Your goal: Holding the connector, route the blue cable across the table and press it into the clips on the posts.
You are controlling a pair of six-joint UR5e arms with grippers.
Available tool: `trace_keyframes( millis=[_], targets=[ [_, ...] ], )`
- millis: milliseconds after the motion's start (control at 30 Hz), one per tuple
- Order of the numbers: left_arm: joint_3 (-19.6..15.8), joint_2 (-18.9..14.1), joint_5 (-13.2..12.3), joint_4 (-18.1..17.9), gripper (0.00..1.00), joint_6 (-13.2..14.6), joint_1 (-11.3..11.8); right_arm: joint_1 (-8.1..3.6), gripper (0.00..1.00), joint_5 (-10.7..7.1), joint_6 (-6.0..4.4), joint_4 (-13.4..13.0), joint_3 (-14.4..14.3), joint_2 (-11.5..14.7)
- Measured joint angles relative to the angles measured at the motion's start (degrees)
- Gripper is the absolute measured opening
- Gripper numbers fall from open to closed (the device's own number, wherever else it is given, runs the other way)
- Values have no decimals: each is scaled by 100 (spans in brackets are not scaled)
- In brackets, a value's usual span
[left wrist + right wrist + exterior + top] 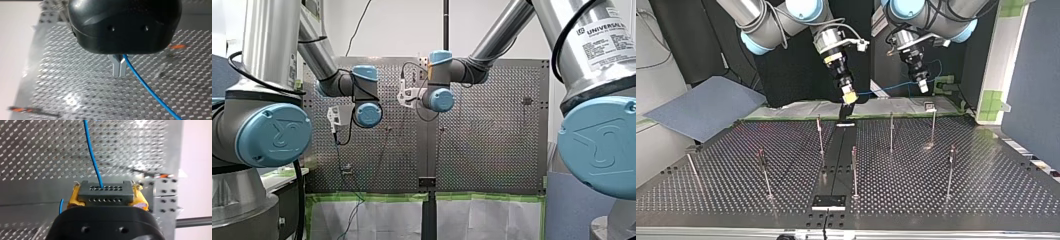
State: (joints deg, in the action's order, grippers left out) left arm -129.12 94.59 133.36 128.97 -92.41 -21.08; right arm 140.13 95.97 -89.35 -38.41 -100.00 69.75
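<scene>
One perforated table (986, 190) carries seven thin posts (854, 170), and with them are two grippers, my left gripper (119, 71) and my right gripper (848, 98), one blue cable (147, 87) and one connector (105, 195).

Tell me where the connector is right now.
The connector is clamped between the yellow pads of my right gripper, with the blue cable running out of it. In the top view it hangs near the middle, above the table's far edge.
</scene>
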Motion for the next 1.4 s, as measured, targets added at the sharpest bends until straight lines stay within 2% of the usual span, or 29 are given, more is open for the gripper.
trace_keyframes(
  millis=[100, 333, 433, 567, 767, 967, 1200, 1400],
  targets=[
    [168, -172, 33, 171, 0, 2, 66, 30, 0, -51, -45, 162, 84, 35],
    [408, -548, 34, 549, 0, -17, 210, 75, 0, -161, -90, 547, 396, -155],
    [459, -693, 32, 693, 0, -14, 266, 82, 0, -234, -165, 693, 538, -211],
    [521, -914, 13, 914, 0, 14, 362, 82, 0, -320, -323, 915, 769, -237],
    [648, -1206, -158, 1156, 0, 43, 487, 67, 0, -416, -459, 1159, 1158, -256],
    [812, -1222, -299, 1231, 0, 43, 584, 58, 0, -455, -572, 1280, 1529, -284],
    [1061, -1064, -413, 1283, 0, 47, 766, 80, 0, -531, -576, 1544, 1925, -543],
    [1236, -1039, -652, 1311, 0, -17, 1061, 88, 0, -574, -584, 1635, 2229, -794]
  ],
)
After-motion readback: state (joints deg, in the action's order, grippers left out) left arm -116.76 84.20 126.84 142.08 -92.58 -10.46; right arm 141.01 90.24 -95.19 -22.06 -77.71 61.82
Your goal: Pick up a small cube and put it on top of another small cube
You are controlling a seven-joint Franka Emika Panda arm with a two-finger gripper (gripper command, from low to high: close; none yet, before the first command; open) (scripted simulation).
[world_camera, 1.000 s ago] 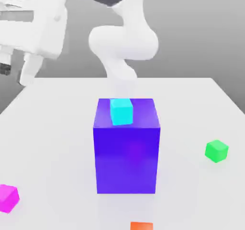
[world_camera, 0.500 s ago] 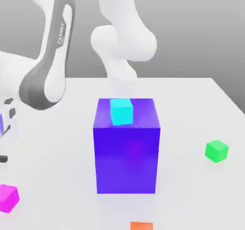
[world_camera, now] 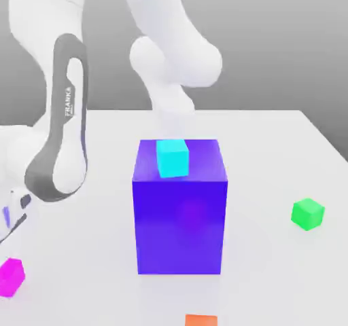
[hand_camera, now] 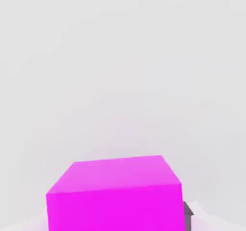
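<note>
Presently the magenta cube [world_camera: 11,277] rests on the white table [world_camera: 272,155] at the exterior view's lower left, with the arm's hand [world_camera: 13,212] just above it; whether the fingers are spread or pressed together cannot be told. Seen from the hand view, the magenta cube [hand_camera: 115,194] lies close beneath. A green cube [world_camera: 308,214] sits well apart at the exterior view's right. Between them stands a big blue-purple block [world_camera: 179,216] bearing a cyan cube [world_camera: 172,158]. An orange cube [world_camera: 201,320] lies near the front edge.
</note>
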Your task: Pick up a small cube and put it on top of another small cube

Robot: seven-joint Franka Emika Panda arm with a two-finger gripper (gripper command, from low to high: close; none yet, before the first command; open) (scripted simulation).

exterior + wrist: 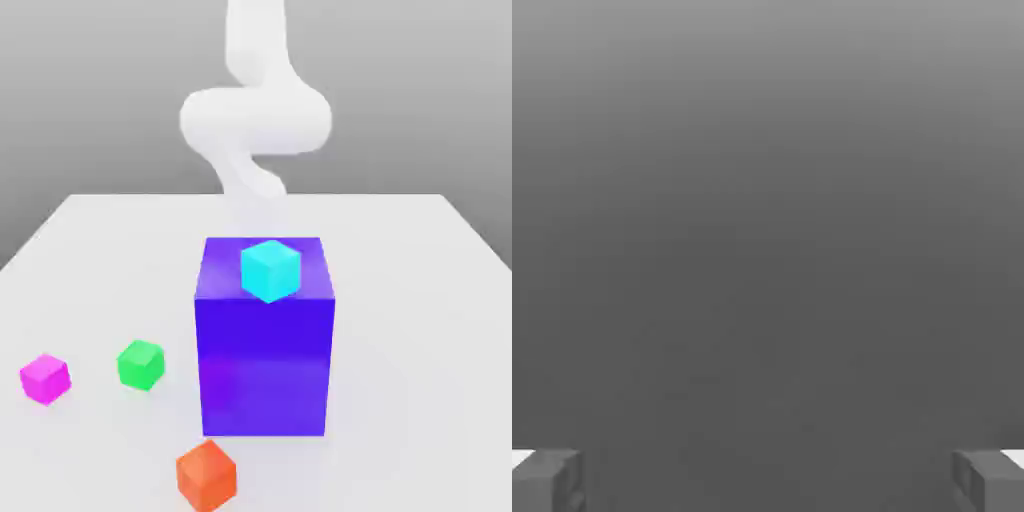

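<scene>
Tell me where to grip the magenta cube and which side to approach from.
Take the magenta cube across two opposite vertical faces, coming straight down from above. It rests flat on the table with clear space all around; the green cube sits apart on the exterior view's right. The gripper is open wide with nothing between its fingers.

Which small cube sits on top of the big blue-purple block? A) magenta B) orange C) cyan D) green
C: the cyan cube rests on the top face of the blue-purple block; the magenta cube, green cube and orange cube lie on the table.
</scene>
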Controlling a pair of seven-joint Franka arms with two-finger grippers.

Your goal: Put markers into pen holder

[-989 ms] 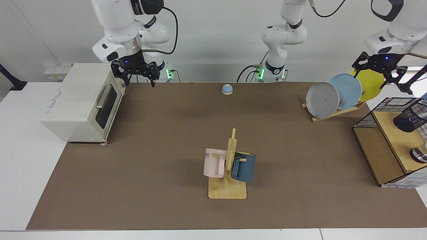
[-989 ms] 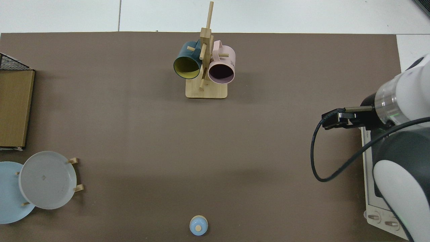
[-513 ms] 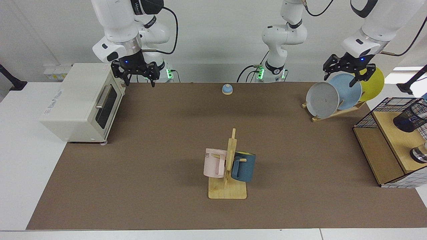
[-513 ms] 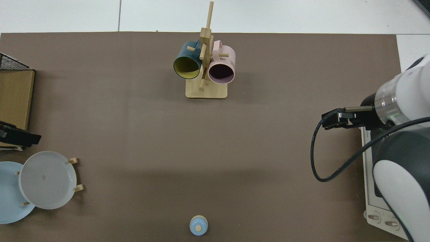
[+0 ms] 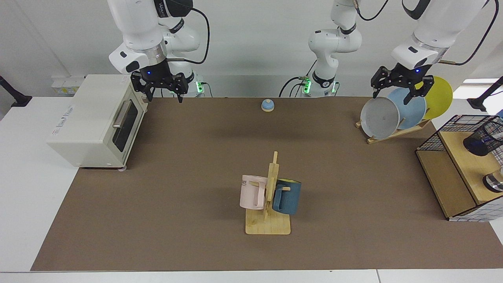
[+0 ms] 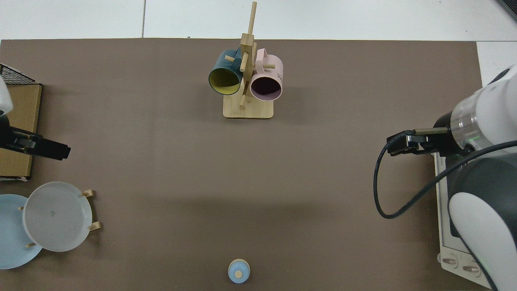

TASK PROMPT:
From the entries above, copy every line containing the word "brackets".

RESPONSE BOX:
- Values have no decimals: each is scaled by 100 (spans in brackets are not scaled)
- In brackets, a value's usual span

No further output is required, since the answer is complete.